Otros temas, como la construcción de un muro en la frontera entre Ecuador y Perú, se han ubicado sin duda como un punto central en la agenda externa del país en un momento determinado. Pero más allá de acontecimientos coyunturales resueltos de manera satisfactoria, los puntos considerados en este breve recuento de cambios y continuidades tienen visos de mantener un posicionamiento privilegiado en la agenda externa del país para los próximos cuatro años que restan de gobierno.
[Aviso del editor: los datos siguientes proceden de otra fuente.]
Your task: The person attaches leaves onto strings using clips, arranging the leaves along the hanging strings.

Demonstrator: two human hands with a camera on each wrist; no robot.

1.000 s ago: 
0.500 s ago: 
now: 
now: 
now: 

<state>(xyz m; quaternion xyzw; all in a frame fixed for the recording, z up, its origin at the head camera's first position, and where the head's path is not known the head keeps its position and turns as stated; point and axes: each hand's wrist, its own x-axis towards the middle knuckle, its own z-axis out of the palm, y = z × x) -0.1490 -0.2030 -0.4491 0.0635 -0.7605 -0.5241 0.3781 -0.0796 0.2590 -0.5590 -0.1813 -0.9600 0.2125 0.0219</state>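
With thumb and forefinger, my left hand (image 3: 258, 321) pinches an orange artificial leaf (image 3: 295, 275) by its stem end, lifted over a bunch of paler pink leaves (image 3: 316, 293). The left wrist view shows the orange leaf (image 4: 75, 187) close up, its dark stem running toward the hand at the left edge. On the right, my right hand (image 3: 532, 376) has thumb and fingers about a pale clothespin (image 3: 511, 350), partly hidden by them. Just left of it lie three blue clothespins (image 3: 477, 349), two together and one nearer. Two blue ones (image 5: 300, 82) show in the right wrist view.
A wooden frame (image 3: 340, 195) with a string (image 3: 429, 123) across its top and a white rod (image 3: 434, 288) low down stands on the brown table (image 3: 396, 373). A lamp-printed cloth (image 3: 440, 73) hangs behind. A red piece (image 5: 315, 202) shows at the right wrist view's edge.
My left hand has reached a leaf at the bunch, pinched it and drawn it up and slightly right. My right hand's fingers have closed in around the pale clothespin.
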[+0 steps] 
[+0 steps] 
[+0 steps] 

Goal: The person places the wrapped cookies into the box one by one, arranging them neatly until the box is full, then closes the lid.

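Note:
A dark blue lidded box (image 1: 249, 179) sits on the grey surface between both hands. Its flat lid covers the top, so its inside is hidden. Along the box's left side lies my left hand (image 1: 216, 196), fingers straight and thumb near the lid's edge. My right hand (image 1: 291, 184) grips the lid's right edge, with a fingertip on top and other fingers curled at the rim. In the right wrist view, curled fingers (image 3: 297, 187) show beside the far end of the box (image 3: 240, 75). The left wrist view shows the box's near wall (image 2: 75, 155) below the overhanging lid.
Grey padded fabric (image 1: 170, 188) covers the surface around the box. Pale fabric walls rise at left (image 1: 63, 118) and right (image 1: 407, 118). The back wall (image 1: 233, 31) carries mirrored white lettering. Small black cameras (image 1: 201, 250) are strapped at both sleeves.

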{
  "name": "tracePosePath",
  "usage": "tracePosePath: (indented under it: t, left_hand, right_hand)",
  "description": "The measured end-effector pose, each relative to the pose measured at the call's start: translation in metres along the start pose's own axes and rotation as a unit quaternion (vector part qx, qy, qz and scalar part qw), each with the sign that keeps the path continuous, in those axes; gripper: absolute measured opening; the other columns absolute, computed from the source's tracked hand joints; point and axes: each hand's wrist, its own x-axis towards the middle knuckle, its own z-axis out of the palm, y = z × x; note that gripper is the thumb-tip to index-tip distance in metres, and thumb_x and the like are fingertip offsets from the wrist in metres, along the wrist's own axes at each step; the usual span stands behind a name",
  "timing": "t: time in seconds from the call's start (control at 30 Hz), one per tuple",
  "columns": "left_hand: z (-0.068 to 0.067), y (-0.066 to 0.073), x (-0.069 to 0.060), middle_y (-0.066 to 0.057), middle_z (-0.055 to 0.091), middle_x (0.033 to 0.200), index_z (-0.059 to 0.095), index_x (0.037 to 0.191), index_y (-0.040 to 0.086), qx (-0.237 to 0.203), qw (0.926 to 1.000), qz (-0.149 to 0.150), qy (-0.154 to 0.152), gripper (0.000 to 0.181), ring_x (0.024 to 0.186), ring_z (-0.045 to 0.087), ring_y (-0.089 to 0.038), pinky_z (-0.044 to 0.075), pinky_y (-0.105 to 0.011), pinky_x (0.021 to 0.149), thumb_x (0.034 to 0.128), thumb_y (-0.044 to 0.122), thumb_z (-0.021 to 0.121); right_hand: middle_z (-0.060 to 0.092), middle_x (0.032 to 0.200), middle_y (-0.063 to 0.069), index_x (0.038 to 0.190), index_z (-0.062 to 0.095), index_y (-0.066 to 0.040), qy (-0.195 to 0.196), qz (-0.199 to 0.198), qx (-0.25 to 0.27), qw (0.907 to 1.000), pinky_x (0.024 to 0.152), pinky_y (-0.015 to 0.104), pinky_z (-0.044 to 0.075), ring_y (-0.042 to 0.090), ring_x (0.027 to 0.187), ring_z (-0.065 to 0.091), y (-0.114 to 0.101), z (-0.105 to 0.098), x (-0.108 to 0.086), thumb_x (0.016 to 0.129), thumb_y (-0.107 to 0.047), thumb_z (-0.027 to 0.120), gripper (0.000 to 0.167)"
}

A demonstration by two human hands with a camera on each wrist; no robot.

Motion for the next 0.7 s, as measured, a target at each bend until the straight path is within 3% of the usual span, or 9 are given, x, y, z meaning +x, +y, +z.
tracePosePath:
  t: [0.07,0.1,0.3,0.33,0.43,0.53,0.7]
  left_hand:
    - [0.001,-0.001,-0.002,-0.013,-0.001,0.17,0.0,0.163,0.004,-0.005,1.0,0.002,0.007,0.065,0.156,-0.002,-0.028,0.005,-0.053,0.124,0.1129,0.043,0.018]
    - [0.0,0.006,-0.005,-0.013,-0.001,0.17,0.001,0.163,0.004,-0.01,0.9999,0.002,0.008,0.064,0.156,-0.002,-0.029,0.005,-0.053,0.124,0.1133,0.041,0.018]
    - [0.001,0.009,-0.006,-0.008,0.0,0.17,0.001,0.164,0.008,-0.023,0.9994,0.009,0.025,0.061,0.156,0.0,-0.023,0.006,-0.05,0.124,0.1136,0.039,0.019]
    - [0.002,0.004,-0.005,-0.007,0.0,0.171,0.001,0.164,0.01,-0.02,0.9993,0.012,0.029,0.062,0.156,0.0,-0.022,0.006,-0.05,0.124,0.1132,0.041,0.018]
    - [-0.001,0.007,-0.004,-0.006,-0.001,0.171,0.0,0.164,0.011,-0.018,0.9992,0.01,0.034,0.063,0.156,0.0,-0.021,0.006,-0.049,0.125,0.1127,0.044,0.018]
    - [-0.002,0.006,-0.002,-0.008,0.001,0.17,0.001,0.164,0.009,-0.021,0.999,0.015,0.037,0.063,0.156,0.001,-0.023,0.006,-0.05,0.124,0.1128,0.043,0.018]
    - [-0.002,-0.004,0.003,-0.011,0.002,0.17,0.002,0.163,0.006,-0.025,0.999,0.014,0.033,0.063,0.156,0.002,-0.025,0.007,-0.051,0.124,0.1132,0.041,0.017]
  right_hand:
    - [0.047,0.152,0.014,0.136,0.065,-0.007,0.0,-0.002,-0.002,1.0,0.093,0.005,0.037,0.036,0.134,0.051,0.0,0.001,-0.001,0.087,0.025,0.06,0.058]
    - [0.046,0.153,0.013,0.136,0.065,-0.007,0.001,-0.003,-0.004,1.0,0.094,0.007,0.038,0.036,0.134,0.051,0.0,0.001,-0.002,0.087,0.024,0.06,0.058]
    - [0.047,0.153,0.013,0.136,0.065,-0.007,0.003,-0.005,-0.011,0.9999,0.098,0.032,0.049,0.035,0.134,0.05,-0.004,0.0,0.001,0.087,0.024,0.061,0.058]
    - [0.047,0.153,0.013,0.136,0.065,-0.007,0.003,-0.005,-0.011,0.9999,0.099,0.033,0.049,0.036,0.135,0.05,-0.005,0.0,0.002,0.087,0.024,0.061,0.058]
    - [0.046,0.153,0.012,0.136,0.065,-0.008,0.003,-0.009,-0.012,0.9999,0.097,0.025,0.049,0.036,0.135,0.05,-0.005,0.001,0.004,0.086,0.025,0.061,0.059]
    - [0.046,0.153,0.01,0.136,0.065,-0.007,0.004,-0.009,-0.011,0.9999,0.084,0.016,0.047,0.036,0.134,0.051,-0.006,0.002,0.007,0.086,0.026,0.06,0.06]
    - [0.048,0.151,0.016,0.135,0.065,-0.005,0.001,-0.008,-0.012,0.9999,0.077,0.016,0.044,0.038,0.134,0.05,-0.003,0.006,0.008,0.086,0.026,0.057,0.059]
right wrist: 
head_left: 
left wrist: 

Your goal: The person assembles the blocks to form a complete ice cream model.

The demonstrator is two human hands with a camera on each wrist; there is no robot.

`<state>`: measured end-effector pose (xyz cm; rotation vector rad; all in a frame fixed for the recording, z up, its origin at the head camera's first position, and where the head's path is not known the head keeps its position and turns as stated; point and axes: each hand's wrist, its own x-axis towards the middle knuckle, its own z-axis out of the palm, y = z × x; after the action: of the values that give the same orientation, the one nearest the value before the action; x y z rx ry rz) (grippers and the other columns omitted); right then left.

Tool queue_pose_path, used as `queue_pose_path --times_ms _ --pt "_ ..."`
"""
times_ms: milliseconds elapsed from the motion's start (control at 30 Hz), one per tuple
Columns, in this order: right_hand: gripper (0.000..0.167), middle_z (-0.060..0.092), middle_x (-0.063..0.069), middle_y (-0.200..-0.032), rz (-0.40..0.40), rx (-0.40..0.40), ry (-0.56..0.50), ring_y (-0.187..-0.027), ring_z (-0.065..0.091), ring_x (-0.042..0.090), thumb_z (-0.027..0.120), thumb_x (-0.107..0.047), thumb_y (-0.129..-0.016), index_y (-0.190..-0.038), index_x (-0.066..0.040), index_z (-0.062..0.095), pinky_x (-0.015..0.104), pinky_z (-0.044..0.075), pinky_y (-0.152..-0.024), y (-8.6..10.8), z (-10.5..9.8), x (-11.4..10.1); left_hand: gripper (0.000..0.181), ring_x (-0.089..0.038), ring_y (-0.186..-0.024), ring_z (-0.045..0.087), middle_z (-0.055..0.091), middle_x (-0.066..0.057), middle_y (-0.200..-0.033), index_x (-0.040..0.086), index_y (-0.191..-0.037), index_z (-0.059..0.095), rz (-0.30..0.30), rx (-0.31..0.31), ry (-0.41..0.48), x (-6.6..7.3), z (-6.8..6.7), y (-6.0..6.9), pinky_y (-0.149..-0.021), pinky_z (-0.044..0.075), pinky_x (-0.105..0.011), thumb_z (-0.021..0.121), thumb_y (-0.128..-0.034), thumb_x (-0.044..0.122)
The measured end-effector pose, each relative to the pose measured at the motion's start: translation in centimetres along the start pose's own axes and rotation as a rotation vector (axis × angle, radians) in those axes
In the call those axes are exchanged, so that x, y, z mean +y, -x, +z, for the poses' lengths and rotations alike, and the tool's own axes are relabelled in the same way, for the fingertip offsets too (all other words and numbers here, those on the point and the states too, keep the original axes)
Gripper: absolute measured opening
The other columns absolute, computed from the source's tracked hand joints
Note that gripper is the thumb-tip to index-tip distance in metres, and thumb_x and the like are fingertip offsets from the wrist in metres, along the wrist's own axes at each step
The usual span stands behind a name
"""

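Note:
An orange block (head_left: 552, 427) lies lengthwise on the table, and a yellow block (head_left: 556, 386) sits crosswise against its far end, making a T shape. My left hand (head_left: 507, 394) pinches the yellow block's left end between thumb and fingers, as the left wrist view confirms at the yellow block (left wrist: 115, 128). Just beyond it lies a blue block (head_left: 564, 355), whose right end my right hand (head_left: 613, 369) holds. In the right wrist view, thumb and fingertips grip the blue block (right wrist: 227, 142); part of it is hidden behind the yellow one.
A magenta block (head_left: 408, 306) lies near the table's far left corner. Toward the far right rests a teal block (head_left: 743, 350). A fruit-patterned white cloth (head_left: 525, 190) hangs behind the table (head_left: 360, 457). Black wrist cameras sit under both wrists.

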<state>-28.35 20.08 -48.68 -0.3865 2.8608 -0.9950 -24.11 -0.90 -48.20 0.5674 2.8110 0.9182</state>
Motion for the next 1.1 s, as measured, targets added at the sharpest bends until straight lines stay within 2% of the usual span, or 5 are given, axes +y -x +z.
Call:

Referencias bibliográficas


 

* La Asociación Civil POLITAI agradece a Julissa Castro, Pontificia Universidad Católica del Perú, por publicar su comentario en este medio. La Asociación no comparte necesariamente las opiniones del autor.

[1] Docente Investigadora del Dpto. de CC.SS. de la Pontificia Universidad Católica del Perú (PUCP). Contacto: jcastros@pucp.pe

[2] El expresidente chileno Sebastián Piñera sostuvo, al pronunciarse luego del fallo que emitió la Corte de La Haya el 27 de enero de 2014, que el inicio de la frontera marítima (Hito nº1) correspondía también al de la frontera terrestre.

[3] La República (04/12/2016). Ricardo Luna, ministro de Relaciones Exteriores. Columnista invitado.

[4] A la cita convocada por la Cancillería peruana el pasado 08 de agosto asistieron los siguientes países: Argentina, Brasil, Canadá, Chile, Colombia, Costa Rica, Guatemala, Honduras, México, Panamá y Paraguay.

[5] Recientemente, la Interpol Perú informó que a diario llegan 400 ciudadanos extranjeros a esta dependencia a fin de solicitar su certificado de antecedentes policiales internacionales. De ese grupo, más de 300 ciudadanos son venezolanos que intentan obtener el documento con el objetivo de tramitar el Permiso Temporal de Permanencia (PTP).

[6] También podríamos incluir al Acuerdo de Asociación Transpacífica (TPP), pero aún genera incertidumbre su viabilidad ante la renuencia del actual gobierno de los Estados Unidos por ratificarlo.